1 April

Titin Wulandari
Chapter #2

Dandelion [Fleksibel]

Dua hari berlalu. Rama selalu bisa membuat Queen teralihkan dengan segala yang dimilikinya. Rama adalah sosok yang jujur dan ramah, walaupun dia juga memiliki sisi pria pada umumnya.

Madam Shu mendekati Queen yang hanya terdiam di ujung meja bar dengan segelas tequila kesukaannya. Ia pun menempatkan diri di sebelah Queen dan menyentuh bahunya yang terekspos. 

“Maaf, Mami. Aku tak sengaja melamun.”

“Queen, ada masalah apa? Kenapa diam di sini dan mengacuhkan pelanggan yang sedari tadi menghampirimu? Apa mereka mengganggumu?”

“Tidak. Aku tau mami hanya mengirimku untuk menemani mereka minum dan berbincang saja, tapi mami-” Queen menatap Madam Shu dengan mata sendunya.

“Ada Rama di luar. Pria itu mencarimu.... Sepertinya dia betul-betul tertarik padamu.”

Queen tersenyum ramah dan melenggang pergi ke luar club. Benar saja, Rama sudah menunggunya tepat di pintu masuk. Uluran tangan yang Rama berikan segera disambut hangat oleh Queen. Sejenak, ia bisa melupakan orang itu

*

“Kali ini melamunkan apa?”

‘Duduk saja belum sudah diserbu pertanyaan. Dasar Rama,’ gerutu Queen dalam hati.

Queen berjalan memasuki apartemen milik Rama. Ia melepas high heels dan berjalan menuju kamar. Selagi duduk, ia meregangkan tubuhnya dan melenguh. 

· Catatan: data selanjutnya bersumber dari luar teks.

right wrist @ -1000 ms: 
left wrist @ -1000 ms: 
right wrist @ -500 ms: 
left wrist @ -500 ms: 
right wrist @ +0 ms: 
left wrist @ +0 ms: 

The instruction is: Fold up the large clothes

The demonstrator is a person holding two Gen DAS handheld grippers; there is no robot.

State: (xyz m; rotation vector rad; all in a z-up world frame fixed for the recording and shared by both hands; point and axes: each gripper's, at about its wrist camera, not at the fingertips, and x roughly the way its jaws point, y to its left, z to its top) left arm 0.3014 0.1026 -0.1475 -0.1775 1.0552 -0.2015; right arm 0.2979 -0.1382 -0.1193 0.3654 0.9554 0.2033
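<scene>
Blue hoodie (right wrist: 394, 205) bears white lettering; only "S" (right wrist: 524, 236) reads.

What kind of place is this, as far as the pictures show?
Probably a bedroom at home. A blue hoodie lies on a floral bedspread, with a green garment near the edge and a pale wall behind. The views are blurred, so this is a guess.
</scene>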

Rama memposisikan tubuhnya untuk duduk di sebelah Queen. Ia melirik Queen sejenak. Gestur tubuhnya menandakan bahwa permainan akan segera dimulai. Namun, tangan Rama dengan sigap menahan pergerakan tangan Queen. 

“Kenapa?”

“Aku tidak mengajakmu ke sini untuk itu.”

“Kau akan rugi bila begini terus. Uang yang kau bayarkan banyak, bukan?” 

Queen menarik ritsleting mini skirt marunnya. Rama yang melihatnya pun menarik kembali ritsleting itu, menutupnya dengan sempurna.

“Lakukan saja apa yang sudah seharusnya kau lakukan. Aku tidak suka jika tindakanmu ini akan berdampak pada hal lain nantinya.” 

Queen mendorong Rama. Ia terlalu lelah dengan permainan yang dilakukan Rama. Baginya, semua pria punya hobi meninggalkan. Sekalipun Rama mungkin tak seperti itu. 

Rama melihat kilat marah yang ditunjukkan Queen. Ia menyentuh ujung rambut blonde itu dan hendak mencium Queen. Namun, semua itu ia urungkan.

Haahh, Queen. Aku bukan pria yang selalu menginginkan kesenangan seperti itu. Aku hanya ingin kau berbagi padaku sama seperti yang kulakukan lusa lalu padamu.”

Rama mendudukkan dirinya kembali, diiringi Queen dengan wajah yang penuh kegundahan. Sedetik, Queen menatap tangan kanannya yang digenggam oleh Rama. 

“Maaf Ram, ini bukan sesuatu yang bisa diutarakan dengan mudah.”

Rama mengangguk. Ia paham bagaimana beratnya memulai. Sama, ia pun saat pertama kali memulai merasa kesulitan. Pertama sekali yang harus didapatkan adalah rasa kepercayaan yang tinggi, setelahnya barulah rasa kenyamanan. Apabila kedua hal tersebut sudah didapat, Queen baru akan bisa berkeluh kesah seperti Rama.